A story this morning on NPR told of how gasoline prices are "frozen" in the western Alaska community of Bethel because fuel is transported in during warm weather and then doled out over the course of the winter. This is both good and bad for local residents. It is bad because it means gas prices are always high ($5 to $7/gallon) due to the high transportation costs associated with getting gasoline (and other product) to Bethel. It is good because when gas prices are creeping up (or zooming up), prices in Bethel are set, at least until the next season (or until the supply runs out and gas is flown in, the added transportation costs inflating prices even more).

Listening to the story caused me think that Bethel must be a sort of "wide spot in the road" place that happens nevertheless to be a regional center for many surrounding villages. While Bethel is clearly remote, however, its population of 6,262 means it doesn't even qualify as a "rural" place, as that term is defined by the U.S. Census Bureau. Nevertheless, at 340 miles from Anchorage, a commercial hub for 56 surrounding villages in the Yukon-Kuskokwim Delta, it is surely more rural than many places with smaller populations that are within an urban shadow. Material consequences of this rurality include the increased cost of transportation (and other facets of inconvenience associated with spatial isolation), along with the fact that such costs drive up prices for all sorts of goods and services.

3 comments:

Anonymous said...

Bethel must be a sort of "wide spot in the road" place

I suppose we would be if we had a connecting road anywhere.

Bethel is actually characterized as "frontier". Our region has a population density of 1/2 person per square mile. The city's population is considerably less than the figure you mention, these days. About 600-650 were said to have left in the past year.

For more info on our region, check out where is Bethel

Jeff Edwards said...

From what I remember from my trip to Bethel (indeed a regional hub, I was on my way to St. Mary's), it's really hard to categorize in a way that meaningfully compares to other places. At the same time feeling a lot like little St. Mary's, it has it's own airport and civic center and a lot of cars (I have no real idea how they got there).

Anonymous said...

You give a very good example of the need for standard measures for comparing.

St Mary's is a sub-regional hub with 551 people (assuming the Census figures are accurate).

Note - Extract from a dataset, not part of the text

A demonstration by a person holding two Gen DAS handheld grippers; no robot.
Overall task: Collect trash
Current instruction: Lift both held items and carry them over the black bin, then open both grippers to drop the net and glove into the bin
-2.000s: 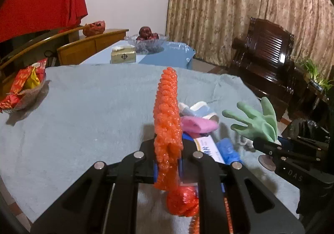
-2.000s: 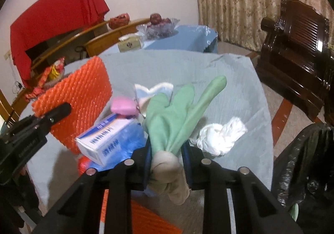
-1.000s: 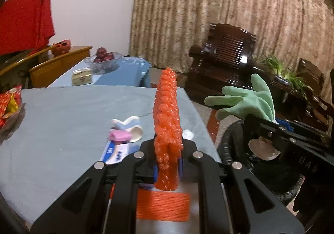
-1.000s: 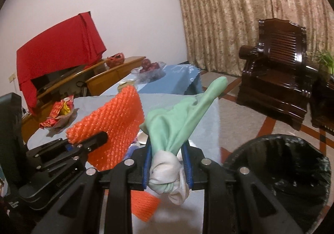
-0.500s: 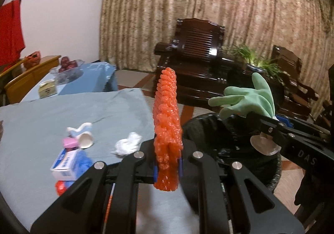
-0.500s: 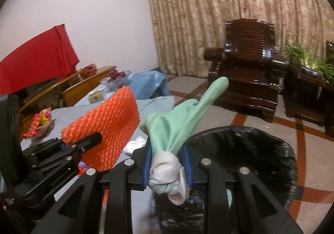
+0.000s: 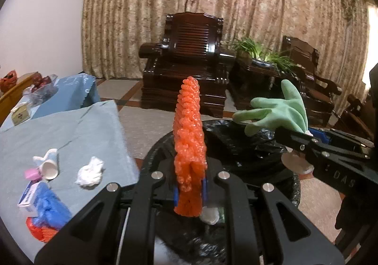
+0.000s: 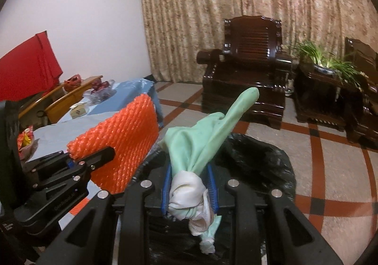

Bethel's "civic center" is called a community center like most in rural Alaska. Ours has the regional public library; a small museum exhibit; and a larger multipurpose room which is rented out by the college for meetings. In other places there tends to be just a large room (well, larger than anyone's home. Standard housing tends to run under 500 square feet).

Cars come by barge or cargo plane (or by river in winter to the outlying Villages). A sudden influx of money in the late 90s brought many, many in. If Bethel had been rated by Forbes Magazine last year, we would be the 4th richest city behind San Francisco.

Trying to make meaningful comparisons between northern NM and western Alaska is very difficult (I also try to use Vermont and Washington to tease out various factors). Biocultural anthropologists use carbon or energy flow but that is very tedious and expensive to collect data.